A large bronze scroll can be found next to a small park in Victoria that commemorates those who fought for women’s suffrage in the UK.
Funded by the Suffragette Fellowship, it was unveiled on 14th July 1970, and the choice of a scroll is deliberate, as it forms the letter S, for Suffragette. The Suffragette Fellowship was founded in 1926 with the role of commemorating the women’s suffrage movement of 1904-1915, especially the militant campaigners.
At the unveiling the Labour politician Baroness Summerskill told the audience of the debt she felt towards the suffragettes, adding “I will not fail to try to make some contribution to the women’s cause”
At the unveiling ceremony were members of all sides of the political divide, along with the surviving veterans of the protest movement, and an honour guard of women police officers from Rochester Row and Cannon Row police stations.

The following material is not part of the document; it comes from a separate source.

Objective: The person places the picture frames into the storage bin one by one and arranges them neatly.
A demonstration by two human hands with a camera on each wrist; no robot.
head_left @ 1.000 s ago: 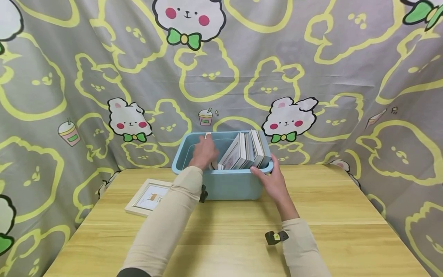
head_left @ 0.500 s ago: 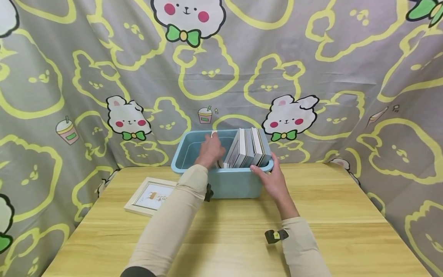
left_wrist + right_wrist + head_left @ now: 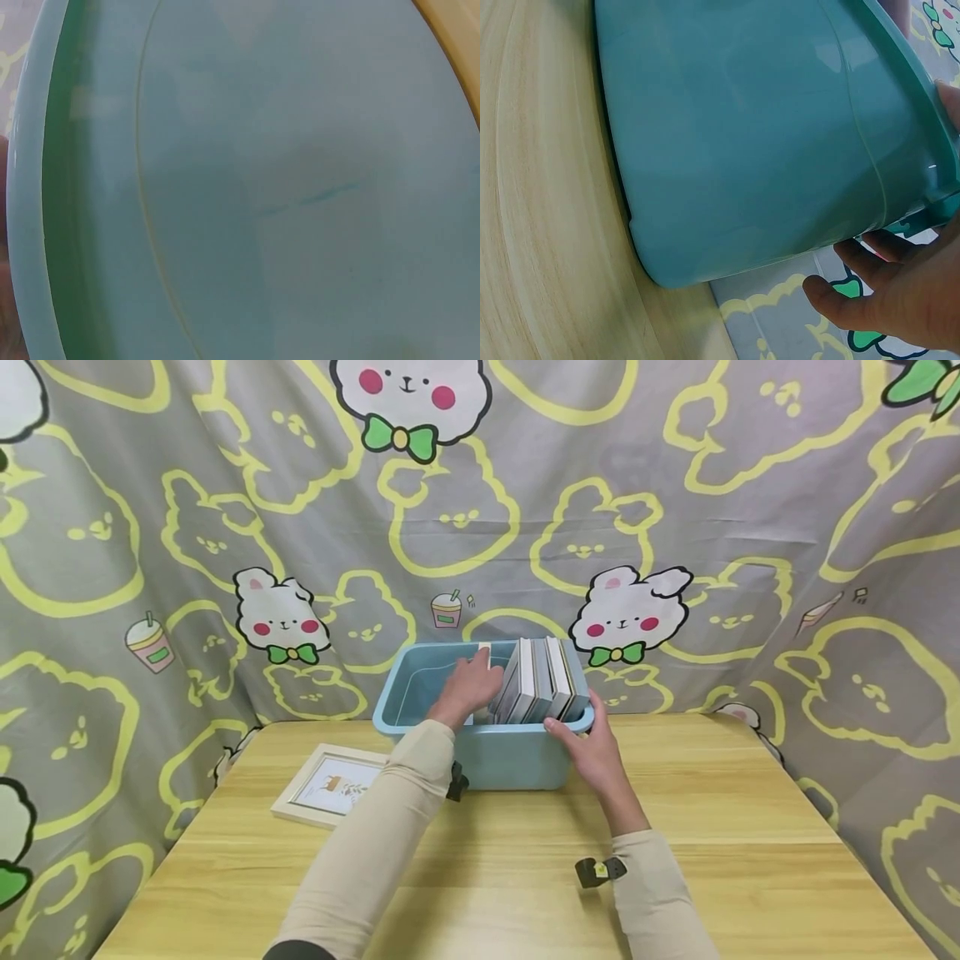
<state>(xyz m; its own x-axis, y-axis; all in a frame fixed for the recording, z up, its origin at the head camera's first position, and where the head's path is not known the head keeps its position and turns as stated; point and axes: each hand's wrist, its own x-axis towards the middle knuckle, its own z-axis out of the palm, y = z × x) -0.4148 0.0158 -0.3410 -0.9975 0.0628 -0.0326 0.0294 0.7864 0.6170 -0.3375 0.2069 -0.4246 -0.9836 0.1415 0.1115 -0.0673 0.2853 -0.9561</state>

It poured down with rain on the day though.
Westminster was chosen for the commemoration, in part as it’s the heart of political power, but also because the Westminster MP, J.S. Mill who started an early attempt for universal sufferage during the passing of the 1867 Reform Act which granted more voting rights to men, to replace “man” with “person” in the text.
Mounted on a stone plinth, the bronze scroll is inscribed with a message: “This tribute is erected by the Suffragette Fellowship to commemorate the courage and perseverance of all those men and women who in the long struggle for votes for women selflessly braved derision, opposition and ostracism, many enduring physical violence and suffering.”
There is also a badge on the front and back of the scroll – known as the Holloway brooch, as it was given to women who were imprisoned for their activism. There’s also a badge for the prison itself, on the back.
The memorial was designed by the husband and wife sculptors, Lorne McKean and Edwin Russell, and although it looks bronze, it’s actually fibreglass finished in cold cast bronze.